### TO DO
Carry none of the pictures over; write out the complete data exactly.

========================

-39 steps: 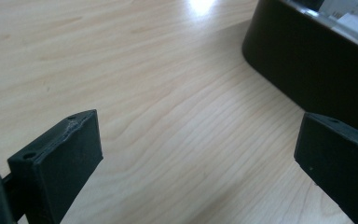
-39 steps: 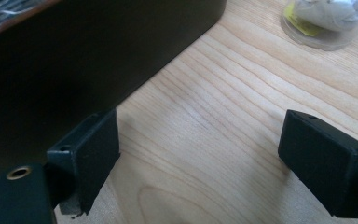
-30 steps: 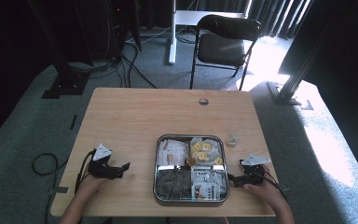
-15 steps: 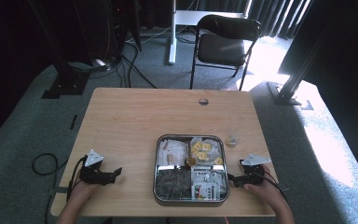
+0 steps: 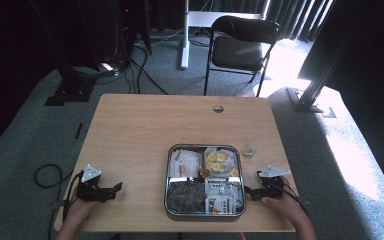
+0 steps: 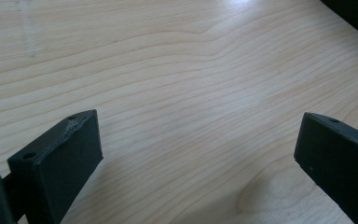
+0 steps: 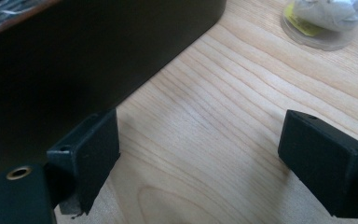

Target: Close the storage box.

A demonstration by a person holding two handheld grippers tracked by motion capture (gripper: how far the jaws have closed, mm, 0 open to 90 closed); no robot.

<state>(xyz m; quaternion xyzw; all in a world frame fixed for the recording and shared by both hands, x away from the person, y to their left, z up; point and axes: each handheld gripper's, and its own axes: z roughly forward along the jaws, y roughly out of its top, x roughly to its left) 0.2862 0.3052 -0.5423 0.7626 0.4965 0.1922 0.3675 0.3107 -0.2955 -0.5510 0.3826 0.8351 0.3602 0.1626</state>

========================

### ANSWER TO THE PROBLEM
-39 steps: 
-39 steps: 
-30 steps: 
-15 steps: 
+0 steps: 
+0 steps: 
+0 steps: 

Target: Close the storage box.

A demonstration by a person holding two handheld grippers tracked by motion capture (gripper: how far the jaws have closed, mm, 0 open to 90 closed); no robot.

<state>(xyz m; quaternion xyzw; all in a world frame fixed for the recording and shared by both hands, x away from the person, y to their left, z up; point and axes: each handheld gripper's, and its own axes: z roughly forward along the jaws, y roughly out of its top, x roughly to its left) 0.2862 0.3052 -0.5423 0.7626 0.4965 0.1922 0.3675 0.3107 -0.2955 -0.5510 0.3826 0.8351 0.3602 0.1626</state>

The exercise has been answered, and the work is done.